*Exercise goal*
The material below contains a line with "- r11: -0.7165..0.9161" and a line with "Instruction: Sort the". Copy exactly those two lines and all lines between them.

*Input data*
···
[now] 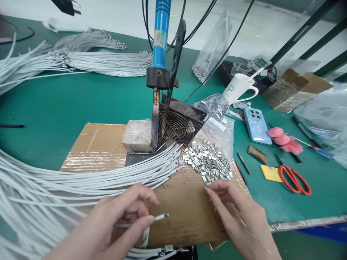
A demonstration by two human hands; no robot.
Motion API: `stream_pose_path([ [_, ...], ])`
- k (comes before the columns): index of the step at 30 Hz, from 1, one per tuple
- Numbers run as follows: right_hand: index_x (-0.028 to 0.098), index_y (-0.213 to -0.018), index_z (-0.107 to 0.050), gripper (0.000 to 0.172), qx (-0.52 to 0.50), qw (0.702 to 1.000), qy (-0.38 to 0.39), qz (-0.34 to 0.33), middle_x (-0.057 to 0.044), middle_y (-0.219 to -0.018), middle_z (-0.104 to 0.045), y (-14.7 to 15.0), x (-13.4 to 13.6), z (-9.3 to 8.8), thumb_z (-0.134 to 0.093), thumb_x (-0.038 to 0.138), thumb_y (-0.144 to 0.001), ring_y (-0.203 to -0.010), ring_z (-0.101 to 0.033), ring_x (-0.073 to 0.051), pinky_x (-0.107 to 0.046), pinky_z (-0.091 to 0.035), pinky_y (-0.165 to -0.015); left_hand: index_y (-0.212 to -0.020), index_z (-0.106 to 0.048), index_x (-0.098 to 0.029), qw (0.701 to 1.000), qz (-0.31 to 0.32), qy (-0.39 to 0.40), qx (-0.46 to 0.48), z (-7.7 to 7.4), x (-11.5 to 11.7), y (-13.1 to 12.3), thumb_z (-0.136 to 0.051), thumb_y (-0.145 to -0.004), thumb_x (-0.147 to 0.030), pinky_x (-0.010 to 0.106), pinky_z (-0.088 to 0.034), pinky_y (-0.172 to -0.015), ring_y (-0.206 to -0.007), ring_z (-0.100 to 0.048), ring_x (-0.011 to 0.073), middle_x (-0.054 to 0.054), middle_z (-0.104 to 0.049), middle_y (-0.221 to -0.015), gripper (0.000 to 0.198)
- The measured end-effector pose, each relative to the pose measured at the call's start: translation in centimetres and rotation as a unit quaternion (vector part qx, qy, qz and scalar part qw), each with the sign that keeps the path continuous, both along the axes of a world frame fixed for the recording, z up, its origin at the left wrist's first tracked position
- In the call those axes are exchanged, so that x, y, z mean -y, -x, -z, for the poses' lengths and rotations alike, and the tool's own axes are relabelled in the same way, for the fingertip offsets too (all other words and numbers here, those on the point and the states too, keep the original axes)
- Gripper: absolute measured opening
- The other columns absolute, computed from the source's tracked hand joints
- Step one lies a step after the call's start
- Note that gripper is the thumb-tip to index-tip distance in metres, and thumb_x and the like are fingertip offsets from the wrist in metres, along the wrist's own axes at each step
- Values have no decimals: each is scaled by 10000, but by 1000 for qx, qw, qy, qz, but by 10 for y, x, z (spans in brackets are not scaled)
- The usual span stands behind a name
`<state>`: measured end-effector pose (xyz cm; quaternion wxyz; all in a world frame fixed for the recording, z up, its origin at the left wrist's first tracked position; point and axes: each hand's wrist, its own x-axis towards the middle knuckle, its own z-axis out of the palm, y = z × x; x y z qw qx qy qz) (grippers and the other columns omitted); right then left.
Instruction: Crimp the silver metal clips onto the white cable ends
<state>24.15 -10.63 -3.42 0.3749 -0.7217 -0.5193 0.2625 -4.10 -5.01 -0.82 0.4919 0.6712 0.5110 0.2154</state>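
My left hand (121, 220) holds a white cable (160, 217) between thumb and fingers, its stripped end pointing right over the cardboard (187, 216). At the near edge of a pile of small metal connectors (211, 162) is my right hand (233, 213), thumb and fingertips pinched together; whatever is between them is too small to make out. A blue soldering iron (159, 43) stands upright, tip down, beside a wrapped block (137, 135). Many white cables (130, 177) fan across the cardboard, their ends near the connectors.
A round-grilled fan (177, 126) sits behind the iron. On the right lie a blue phone (256, 124), red scissors (294, 180), a yellow pad (271, 173) and a tilted white mug (237, 88). More cable bundles (108, 63) lie at the back left.
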Motion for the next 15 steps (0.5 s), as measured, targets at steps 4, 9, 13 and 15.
stream_pose_path([
  [4, 250, -909, -784, 149, -126, 992, 7, 25, 27, -642, -678, 29, 0, -2, -757, 392, -943, -512, -650, -118, -179, -546, -506, -867, -774, -233, 986, 3, 160, 47, -9, -12, -7, -612, -945, -576, 223, -378, -546, -608, -521, 157, -34, -607, -653, 387],
  [9, 232, -726, -855, 197, -294, 955, 43, 22, 28, -552, -614, 77, -10, -9, -856, 399, -831, -435, -557, -80, -151, -464, -416, -726, -662, -212, 967, -83, 226, 83, -20, -15, -16, -699, -879, -569, 232, -297, -548, -598, -371, 129, -81, -493, -619, 390],
  [13, 211, -796, -898, 244, -377, 924, 58, 32, 29, -506, -592, 104, -18, -10, -935, 444, -732, -398, -512, -79, -159, -442, -371, -714, -638, -208, 959, -111, 238, 111, -18, -11, -18, -742, -841, -583, 232, -266, -529, -596, -349, 123, -82, -508, -617, 409],
  [15, 200, -761, -886, 257, -397, 915, 56, 45, 25, -499, -597, 113, -20, -10, -941, 447, -720, -400, -514, -80, -161, -444, -374, -706, -639, -206, 960, -113, 233, 108, -16, -9, -18, -754, -828, -580, 234, -285, -539, -597, -374, 125, -73, -531, -610, 410],
])
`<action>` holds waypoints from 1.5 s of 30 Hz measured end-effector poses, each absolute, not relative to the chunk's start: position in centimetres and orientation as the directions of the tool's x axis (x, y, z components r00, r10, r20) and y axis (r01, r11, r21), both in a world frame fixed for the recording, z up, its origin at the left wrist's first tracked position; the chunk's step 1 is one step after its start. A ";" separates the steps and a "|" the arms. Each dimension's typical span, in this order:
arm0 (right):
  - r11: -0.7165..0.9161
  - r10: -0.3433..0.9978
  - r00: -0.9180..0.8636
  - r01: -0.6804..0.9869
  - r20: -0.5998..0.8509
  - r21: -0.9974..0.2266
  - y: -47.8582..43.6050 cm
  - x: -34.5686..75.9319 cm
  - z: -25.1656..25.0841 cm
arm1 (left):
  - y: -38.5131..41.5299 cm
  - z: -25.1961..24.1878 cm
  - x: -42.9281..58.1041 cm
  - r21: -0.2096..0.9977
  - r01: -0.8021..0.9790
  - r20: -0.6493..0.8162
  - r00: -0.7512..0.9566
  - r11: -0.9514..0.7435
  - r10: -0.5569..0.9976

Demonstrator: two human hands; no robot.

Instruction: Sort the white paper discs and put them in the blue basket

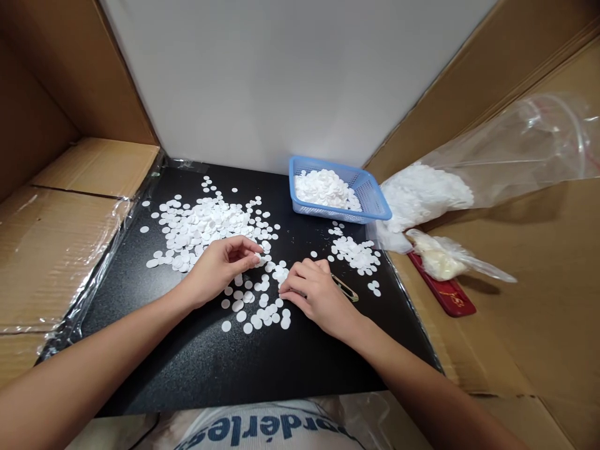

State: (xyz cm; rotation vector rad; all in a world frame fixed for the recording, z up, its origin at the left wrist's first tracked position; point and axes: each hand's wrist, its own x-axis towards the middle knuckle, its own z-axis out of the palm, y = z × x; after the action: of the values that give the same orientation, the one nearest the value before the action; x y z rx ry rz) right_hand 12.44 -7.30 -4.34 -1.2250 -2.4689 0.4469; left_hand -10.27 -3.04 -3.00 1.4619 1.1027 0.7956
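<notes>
Small white round discs [210,219] lie in a large spread pile on the black tabletop [187,369]. My left hand [220,265] is over the pile's near edge, thumb and index finger pinched around what looks like one white disc [257,256]. To its right, my right hand [316,294] has its fingers curled, fingertips low among loose discs [267,312]. A narrow, U-shaped metal tool [345,289] sticks out from behind that hand, apparently held in it. The tool's working end is hidden by my fingers.
A blue plastic basket [340,215] holding more discs stands at the back right. A smaller disc pile [356,255] lies before it. Right of these are a clear bag of white pieces [422,194], a small knotted bag [438,259] and a red case [447,297]. Cardboard walls [529,262] flank the table.
</notes>
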 end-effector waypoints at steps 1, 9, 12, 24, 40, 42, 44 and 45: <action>0.572 0.811 -0.560 0.695 0.171 -0.435 -7.3 12.4 -4.3 | -3.0 -3.0 -10.3 0.979 0.203 -0.092 0.337 0.023 0.937; 0.698 0.714 -0.624 0.675 0.317 -0.242 -7.1 11.2 -5.1 | -3.1 -2.7 -10.2 0.979 0.204 -0.055 0.357 -0.021 0.933; 0.743 0.661 -0.664 0.646 0.350 -0.177 -7.6 11.4 -5.6 | -3.2 -2.6 -10.2 0.978 0.209 -0.061 0.362 -0.017 0.930; 0.450 0.874 -0.297 0.794 0.385 -0.409 -8.5 15.6 -5.0 | -3.8 -2.5 -9.9 0.981 0.126 -0.190 0.422 0.151 0.886; 0.410 0.906 -0.241 0.708 0.349 -0.575 -7.6 16.7 -3.2 | -5.2 -2.3 -8.3 0.861 -0.067 -0.439 0.403 0.505 0.803; 0.497 0.865 -0.325 0.662 0.383 -0.561 -7.9 15.5 -2.3 | -5.2 -2.2 -8.4 0.850 -0.088 -0.446 0.403 0.519 0.799; 0.544 0.839 -0.386 0.627 0.384 -0.558 -8.0 14.4 -1.7 | -5.2 -2.0 -8.4 0.837 -0.114 -0.449 0.414 0.535 0.792; 0.556 0.831 -0.405 0.620 0.381 -0.553 -8.0 14.0 -1.6 | -5.2 -1.9 -8.4 0.828 -0.130 -0.452 0.419 0.545 0.787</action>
State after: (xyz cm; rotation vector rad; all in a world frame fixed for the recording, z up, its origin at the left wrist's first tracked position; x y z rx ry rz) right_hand 13.96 -8.04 -1.61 -1.1599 -2.1601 0.4321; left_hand -8.40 -5.17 -1.91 0.8035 0.9715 0.6595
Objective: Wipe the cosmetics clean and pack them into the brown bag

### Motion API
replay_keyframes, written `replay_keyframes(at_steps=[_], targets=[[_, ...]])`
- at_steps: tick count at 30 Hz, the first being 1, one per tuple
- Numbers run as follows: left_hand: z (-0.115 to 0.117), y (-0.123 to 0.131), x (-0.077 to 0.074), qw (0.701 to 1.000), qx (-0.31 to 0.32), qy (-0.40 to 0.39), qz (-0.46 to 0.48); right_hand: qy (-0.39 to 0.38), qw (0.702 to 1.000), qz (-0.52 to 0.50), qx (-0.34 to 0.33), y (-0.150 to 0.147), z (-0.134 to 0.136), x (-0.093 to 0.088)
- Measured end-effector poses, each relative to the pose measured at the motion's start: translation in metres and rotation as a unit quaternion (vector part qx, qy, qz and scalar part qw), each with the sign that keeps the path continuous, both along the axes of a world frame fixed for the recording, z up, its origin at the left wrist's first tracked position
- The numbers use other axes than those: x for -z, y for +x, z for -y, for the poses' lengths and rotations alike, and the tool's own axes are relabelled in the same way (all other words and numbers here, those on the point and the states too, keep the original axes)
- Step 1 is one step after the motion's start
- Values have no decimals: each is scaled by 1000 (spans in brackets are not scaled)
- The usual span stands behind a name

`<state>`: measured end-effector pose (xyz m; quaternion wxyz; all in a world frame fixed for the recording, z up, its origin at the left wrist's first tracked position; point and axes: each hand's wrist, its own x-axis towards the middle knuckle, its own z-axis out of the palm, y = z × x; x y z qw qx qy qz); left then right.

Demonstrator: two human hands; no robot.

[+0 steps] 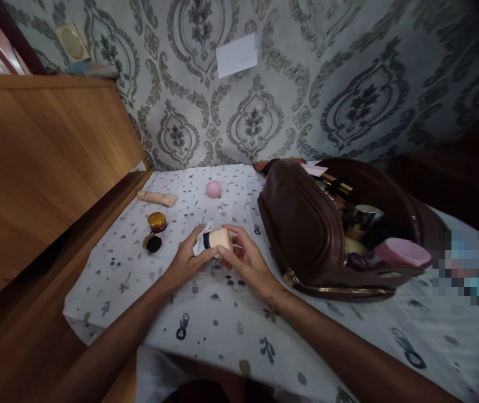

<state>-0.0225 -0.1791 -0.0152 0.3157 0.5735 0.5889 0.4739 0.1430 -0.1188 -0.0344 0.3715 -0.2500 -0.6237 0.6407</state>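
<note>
Near the middle of the frame I see both hands closed on one small peach tube (219, 239): the left hand (189, 258) wraps its white end, the right hand (245, 260) pinches the body, so it sits just above the printed cloth (205, 330). Forearms enter from the lower edge, wrists bent inward. Right of them lies an open brown bag (306, 224).

Peach tube (221, 239), sideways, mid-scene.
It's a small peach-coloured tube with a dark band and a white end. It lies on its side with the white end pointing left, pinched between the left hand (186, 260) and the right hand (247, 263), near the middle of the scene.
</note>
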Motion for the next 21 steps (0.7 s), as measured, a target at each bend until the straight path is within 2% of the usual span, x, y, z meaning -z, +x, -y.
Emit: replay_keyframes(at_steps=[4,8,13,16,21], targets=[[-1,-2,3,999,-8,36,-36,2,999,29,18,1,-1,2],[-2,-4,6,990,7,89,-113,-12,999,28,23,0,-1,1],[0,-3,7,971,40,119,-204,-66,997,19,26,-1,-5,1],[0,-1,7,974,37,114,-191,-78,997,-8,27,-1,-5,1],[1,1,4,994,3,69,-89,-88,994,-65,-11,-2,-4,-1]])
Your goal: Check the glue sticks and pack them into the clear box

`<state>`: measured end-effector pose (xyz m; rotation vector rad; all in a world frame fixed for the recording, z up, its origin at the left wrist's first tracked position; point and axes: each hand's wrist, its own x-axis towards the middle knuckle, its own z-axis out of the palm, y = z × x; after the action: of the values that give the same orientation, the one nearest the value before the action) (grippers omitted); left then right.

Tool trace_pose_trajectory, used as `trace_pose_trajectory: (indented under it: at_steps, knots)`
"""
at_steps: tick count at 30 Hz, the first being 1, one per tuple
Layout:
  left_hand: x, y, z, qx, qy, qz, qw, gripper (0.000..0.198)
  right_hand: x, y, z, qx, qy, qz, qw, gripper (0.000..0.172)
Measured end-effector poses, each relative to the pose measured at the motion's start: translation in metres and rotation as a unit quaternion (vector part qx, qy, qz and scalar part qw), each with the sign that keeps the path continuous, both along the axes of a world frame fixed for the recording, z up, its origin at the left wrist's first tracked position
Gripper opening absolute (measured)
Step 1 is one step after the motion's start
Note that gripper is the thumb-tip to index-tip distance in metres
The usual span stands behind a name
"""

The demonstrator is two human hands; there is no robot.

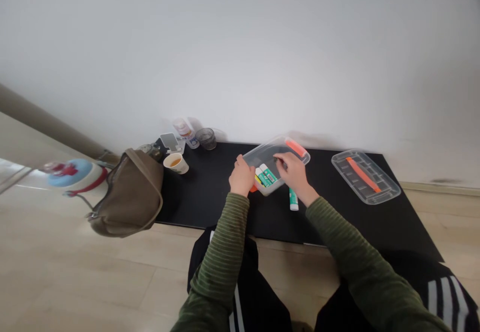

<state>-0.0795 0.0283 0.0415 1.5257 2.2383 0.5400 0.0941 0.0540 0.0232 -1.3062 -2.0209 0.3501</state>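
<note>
On the black mat [210, 192], the clear box [255, 158] sits tipped up. The left hand [242, 176] is curled round its near-left corner. The right hand [294, 172] reaches inside the box, fingers bent; whether they grip anything I cannot tell. This looks like arranging glue sticks [267, 175], so the box needs holding steady. About three sticks lie inside, one loose stick [293, 199] lies just right of the box, and one lid [378, 192] lies farther right.

A brown bag [127, 197], paper cup [175, 163] and dark glass [206, 138] sit left.
</note>
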Motion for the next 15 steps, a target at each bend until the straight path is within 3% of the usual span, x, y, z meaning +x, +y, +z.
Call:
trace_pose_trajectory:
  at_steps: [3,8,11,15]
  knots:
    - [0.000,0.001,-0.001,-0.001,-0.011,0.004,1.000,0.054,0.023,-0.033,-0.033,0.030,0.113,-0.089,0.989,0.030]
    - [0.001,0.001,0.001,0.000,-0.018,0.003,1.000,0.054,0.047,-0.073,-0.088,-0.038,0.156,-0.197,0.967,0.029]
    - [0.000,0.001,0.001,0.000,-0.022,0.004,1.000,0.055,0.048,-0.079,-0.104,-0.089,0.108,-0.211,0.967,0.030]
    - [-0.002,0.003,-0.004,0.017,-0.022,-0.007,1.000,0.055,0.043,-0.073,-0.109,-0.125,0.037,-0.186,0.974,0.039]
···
*Answer to this exercise*
  - r11: -0.7165..0.9161
  - r10: -0.3433..0.9978
  - r00: -0.9180..0.8636
  - r01: -0.6804..0.9869
  - r20: -0.5998..0.8509
  - r21: -0.9974..0.2266
  - y: -47.8582..43.6050 cm
  - x: -34.5686..75.9319 cm
  - z: -25.1656..25.0841 cm
arm1 (left):
  - y: -38.5131..41.5299 cm
  - z: -25.1961..24.1878 cm
  - x: -42.9281..58.1041 cm
  - r21: -0.2096..0.9977
  - r01: -0.8021..0.9790
  - r20: -0.6493..0.8162
  - r00: -0.7512..0.9566
  - r11: -0.9514..0.7435
  - r10: -0.5569..0.9976

Demonstrator: two human hands; no robot.

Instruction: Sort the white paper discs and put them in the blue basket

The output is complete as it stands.